**WHAT THE TASK ASKS:** Scan the material below for "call", then return each line that contains it.
--------------------------------
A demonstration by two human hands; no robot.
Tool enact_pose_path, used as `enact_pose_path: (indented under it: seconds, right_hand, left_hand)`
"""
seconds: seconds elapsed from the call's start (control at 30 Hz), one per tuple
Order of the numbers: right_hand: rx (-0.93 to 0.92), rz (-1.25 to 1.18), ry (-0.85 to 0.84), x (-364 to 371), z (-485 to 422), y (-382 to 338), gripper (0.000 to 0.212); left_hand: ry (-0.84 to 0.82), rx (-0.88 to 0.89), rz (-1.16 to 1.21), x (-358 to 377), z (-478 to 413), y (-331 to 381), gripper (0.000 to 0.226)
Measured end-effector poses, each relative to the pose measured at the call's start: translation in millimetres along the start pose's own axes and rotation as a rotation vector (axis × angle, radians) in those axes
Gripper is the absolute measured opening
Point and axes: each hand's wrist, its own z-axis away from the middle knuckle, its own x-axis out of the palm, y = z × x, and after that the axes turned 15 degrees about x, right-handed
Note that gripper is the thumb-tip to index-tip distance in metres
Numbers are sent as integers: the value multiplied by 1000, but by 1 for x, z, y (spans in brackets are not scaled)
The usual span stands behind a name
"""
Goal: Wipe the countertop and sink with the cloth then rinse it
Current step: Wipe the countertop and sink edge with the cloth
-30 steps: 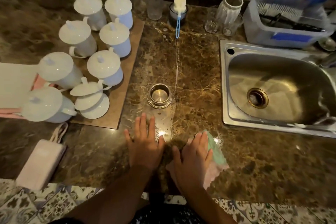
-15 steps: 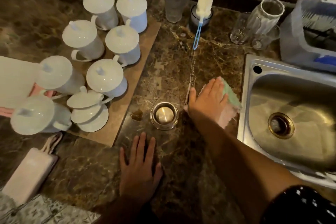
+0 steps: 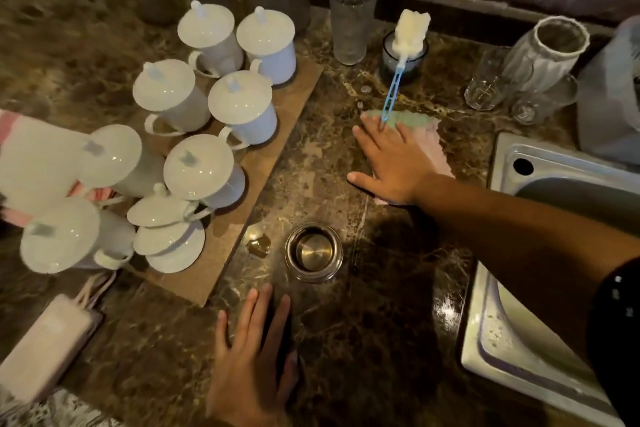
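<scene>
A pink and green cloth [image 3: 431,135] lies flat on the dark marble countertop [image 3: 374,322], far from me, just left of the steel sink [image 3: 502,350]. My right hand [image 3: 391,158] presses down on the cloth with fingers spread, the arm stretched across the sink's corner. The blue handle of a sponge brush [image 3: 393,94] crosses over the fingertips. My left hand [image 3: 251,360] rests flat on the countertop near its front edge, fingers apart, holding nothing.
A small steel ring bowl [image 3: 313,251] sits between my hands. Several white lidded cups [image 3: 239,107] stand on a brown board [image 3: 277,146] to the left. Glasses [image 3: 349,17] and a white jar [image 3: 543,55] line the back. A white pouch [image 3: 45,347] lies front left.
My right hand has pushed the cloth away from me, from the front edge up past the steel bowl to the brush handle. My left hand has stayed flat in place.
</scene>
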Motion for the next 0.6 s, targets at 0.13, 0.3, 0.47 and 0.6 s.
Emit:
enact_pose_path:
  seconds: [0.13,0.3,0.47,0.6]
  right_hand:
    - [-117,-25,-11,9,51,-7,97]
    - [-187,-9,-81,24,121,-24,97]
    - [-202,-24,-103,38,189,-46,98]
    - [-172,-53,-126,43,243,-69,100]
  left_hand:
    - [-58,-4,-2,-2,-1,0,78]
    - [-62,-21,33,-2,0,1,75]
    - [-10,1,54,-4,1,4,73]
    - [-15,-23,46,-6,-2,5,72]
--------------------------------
**ANSWER FOR THIS EXERCISE:**
seconds: seconds elapsed from the call's start (control at 30 Hz), one per tuple
Measured end-effector poses, each relative to the pose measured at the call's start: translation in millimetres along the start pose's own axes and rotation as a rotation vector (axis × angle, radians) in those axes

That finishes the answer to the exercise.